- TASK INSTRUCTIONS:
Would you retype the whole listing exactly?

--- EXERCISE DATA Enclosed Below ---

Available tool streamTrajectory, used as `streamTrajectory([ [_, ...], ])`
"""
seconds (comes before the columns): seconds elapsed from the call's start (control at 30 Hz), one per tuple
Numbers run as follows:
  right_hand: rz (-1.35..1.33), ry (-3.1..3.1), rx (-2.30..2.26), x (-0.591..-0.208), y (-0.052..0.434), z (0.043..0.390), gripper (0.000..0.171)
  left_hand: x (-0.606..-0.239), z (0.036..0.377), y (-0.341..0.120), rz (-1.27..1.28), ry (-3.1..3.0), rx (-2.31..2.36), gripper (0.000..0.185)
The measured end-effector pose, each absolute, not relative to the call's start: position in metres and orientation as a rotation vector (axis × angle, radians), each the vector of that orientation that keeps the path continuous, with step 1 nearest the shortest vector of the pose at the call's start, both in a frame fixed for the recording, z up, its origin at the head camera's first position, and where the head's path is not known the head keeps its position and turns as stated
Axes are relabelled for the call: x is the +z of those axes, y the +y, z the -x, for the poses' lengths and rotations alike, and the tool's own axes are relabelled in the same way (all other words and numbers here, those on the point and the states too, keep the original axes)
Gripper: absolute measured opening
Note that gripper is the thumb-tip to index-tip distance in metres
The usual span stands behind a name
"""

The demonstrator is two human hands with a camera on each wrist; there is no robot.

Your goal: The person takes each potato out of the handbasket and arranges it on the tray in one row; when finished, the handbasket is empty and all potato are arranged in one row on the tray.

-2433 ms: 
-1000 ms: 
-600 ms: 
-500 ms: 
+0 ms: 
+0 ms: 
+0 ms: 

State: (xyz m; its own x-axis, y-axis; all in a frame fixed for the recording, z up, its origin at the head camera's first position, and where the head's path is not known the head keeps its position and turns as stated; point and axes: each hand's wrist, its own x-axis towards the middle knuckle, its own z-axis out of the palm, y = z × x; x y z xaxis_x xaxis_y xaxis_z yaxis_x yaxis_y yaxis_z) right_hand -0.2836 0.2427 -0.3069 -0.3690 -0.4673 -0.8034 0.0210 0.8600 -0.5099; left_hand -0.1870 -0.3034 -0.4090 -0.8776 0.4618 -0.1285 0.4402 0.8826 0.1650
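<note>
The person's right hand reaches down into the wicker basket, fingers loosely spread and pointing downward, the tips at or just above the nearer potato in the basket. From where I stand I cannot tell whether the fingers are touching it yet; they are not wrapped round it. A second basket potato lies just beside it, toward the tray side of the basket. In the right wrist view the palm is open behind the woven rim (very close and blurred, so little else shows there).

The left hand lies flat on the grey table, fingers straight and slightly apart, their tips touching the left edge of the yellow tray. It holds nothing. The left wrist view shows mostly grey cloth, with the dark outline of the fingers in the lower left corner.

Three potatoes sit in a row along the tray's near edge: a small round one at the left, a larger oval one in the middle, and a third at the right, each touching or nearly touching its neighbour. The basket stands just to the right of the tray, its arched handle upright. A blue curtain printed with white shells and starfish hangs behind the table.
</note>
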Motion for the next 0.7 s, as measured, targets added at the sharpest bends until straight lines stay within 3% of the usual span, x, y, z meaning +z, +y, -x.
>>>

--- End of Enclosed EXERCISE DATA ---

- RESULT:
Available tool streamTrajectory, used as `streamTrajectory([ [_, ...], ])`
"""
seconds (comes before the columns): seconds elapsed from the call's start (control at 30 Hz), one per tuple
Numbers run as follows:
  right_hand: rz (-1.35..1.33), ry (-3.1..3.1), rx (-2.30..2.26), x (-0.591..-0.208), y (-0.052..0.434), z (0.043..0.390), gripper (0.000..0.171)
  left_hand: x (-0.606..-0.239), z (0.036..0.377), y (-0.341..0.120), rz (-1.27..1.28), ry (-3.1..3.0), rx (-2.31..2.36), gripper (0.000..0.185)
The measured end-effector pose, each absolute, not relative to the call's start: position in metres and orientation as a rotation vector (axis × angle, radians), each the vector of that orientation that keeps the path continuous, with step 1 nearest the shortest vector of the pose at the call's start, both in a frame fixed for the recording, z up, its origin at the head camera's first position, and where the head's path is not known the head keeps its position and turns as stated
Axes are relabelled for the call: x is the +z of those axes, y the +y, z the -x, for the poses' lengths and rotations alike, and the tool's own axes are relabelled in the same way (all other words and numbers here, those on the point and the states too, keep the original axes)
Gripper: absolute measured opening
Note that gripper is the thumb-tip to index-tip distance in metres
The usual span stands behind a name
"""

The demonstrator is two human hands with a camera on each wrist; there is no robot.

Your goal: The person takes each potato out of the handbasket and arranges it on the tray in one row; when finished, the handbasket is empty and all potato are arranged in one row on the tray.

-2433 ms: 
-1000 ms: 
-600 ms: 
-500 ms: 
+0 ms: 
+0 ms: 
+0 ms: 

State: (xyz m; its own x-axis, y-axis; all in a frame fixed for the recording, z up, its origin at the head camera's first position, and where the head's path is not known the head keeps its position and turns as stated; point and axes: each hand's wrist, its own x-axis towards the middle knuckle, its own z-axis out of the palm, y = z × x; x y z xaxis_x xaxis_y xaxis_z yaxis_x yaxis_y yaxis_z) right_hand -0.2836 0.2427 -0.3069 -0.3690 -0.4673 -0.8034 0.0210 0.8600 -0.5099; left_hand -0.1870 -0.3034 -0.4090 -0.8776 0.4618 -0.1285 0.4402 0.8826 0.1650
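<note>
The person's right hand reaches down into the wicker basket, fingers loosely spread and pointing downward, the tips at or just above the nearer potato in the basket. From where I stand I cannot tell whether the fingers are touching it yet; they are not wrapped round it. A second basket potato lies just beside it, toward the tray side of the basket. In the right wrist view the palm is open behind the woven rim (very close and blurred, so little else shows there).

The left hand lies flat on the grey table, fingers straight and slightly apart, their tips touching the left edge of the yellow tray. It holds nothing. The left wrist view shows mostly grey cloth, with the dark outline of the fingers in the lower left corner.

Three potatoes sit in a row along the tray's near edge: a small round one at the left, a larger oval one in the middle, and a third at the right, each touching or nearly touching its neighbour. The basket stands just to the right of the tray, its arched handle upright. A blue curtain printed with white shells and starfish hangs behind the table.
</note>
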Motion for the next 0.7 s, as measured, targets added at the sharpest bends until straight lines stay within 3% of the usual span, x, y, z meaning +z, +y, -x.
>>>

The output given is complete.